***** Given material *****
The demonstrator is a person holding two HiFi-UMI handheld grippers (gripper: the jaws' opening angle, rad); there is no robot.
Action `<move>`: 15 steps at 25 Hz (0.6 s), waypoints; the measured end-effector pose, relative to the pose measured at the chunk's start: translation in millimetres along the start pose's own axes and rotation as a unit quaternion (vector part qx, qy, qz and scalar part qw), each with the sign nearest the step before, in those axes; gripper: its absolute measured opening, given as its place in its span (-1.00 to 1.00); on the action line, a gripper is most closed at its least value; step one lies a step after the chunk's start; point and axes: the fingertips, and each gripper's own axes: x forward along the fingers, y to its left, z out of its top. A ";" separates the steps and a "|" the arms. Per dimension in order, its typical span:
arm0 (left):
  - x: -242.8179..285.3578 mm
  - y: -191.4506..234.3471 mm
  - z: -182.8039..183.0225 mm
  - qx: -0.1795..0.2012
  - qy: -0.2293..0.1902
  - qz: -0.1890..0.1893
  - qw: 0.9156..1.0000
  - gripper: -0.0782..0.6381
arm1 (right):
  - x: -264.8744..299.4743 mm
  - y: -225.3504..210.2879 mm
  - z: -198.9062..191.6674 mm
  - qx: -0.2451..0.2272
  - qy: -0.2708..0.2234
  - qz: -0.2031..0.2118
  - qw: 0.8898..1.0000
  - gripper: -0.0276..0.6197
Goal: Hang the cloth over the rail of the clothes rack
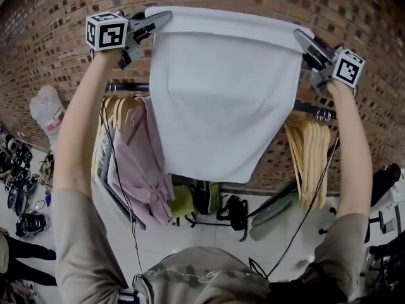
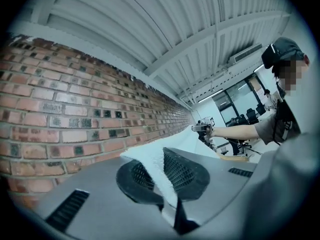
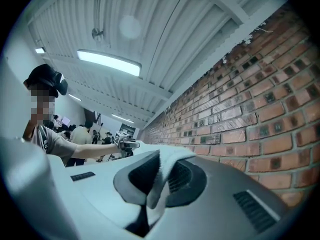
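Note:
A white cloth hangs spread out high in front of the brick wall, held by its two top corners. My left gripper is shut on the top left corner, my right gripper on the top right corner. In the left gripper view the cloth is pinched between the dark pads, and the right gripper view shows the cloth clamped the same way. The clothes rack's dark rail runs below the grippers, mostly hidden behind the cloth, and shows again at the right.
On the rail hang wooden hangers with a pink garment at left and several bare wooden hangers at right. Bags and gear lie on the white floor below. The brick wall stands close behind.

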 end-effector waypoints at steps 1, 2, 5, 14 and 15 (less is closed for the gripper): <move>2.9 3.9 -5.1 -0.008 0.005 -0.002 1.000 -0.73 | 2.4 -4.2 -3.7 0.005 -0.001 0.001 1.000 -0.86; 6.3 8.3 -9.1 -0.014 0.008 -0.002 1.000 -0.73 | 5.6 -9.8 -6.6 0.010 -0.001 0.001 1.000 -0.86; 18.3 23.7 -22.9 -0.016 0.021 0.018 0.999 -0.73 | 12.6 -32.1 -23.4 0.032 0.006 -0.017 0.999 -0.86; 41.3 42.3 -105.5 -0.072 0.060 0.056 0.994 -0.73 | 17.7 -62.2 -106.2 0.105 0.056 -0.056 0.991 -0.86; 40.7 43.3 -109.4 -0.080 0.051 0.057 0.994 -0.73 | 18.1 -64.3 -113.3 0.114 0.059 -0.058 0.990 -0.86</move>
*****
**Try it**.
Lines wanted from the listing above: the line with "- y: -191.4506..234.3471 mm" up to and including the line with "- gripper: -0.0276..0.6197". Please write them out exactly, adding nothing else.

**Written solution**.
  - y: -191.4506..234.3471 mm
  - z: -182.8039..183.0225 mm
  - qx: -0.1795..0.2012
  - qy: -0.2293..0.1902
  - qz: -0.1890..0.1893
  - qw: 0.9156..1.0000
  - gripper: -0.0782..0.6381
arm1 (right):
  - x: -264.8744..299.4743 mm
  - y: -225.3504..210.2879 mm
  - z: -198.9062..191.6674 mm
  - qx: -0.2451..0.2272
  - qy: -0.2708..0.2234
  - qz: -0.2031..0.2118
  - qw: 0.8898..1.0000
  - gripper: -0.0276..0.6197

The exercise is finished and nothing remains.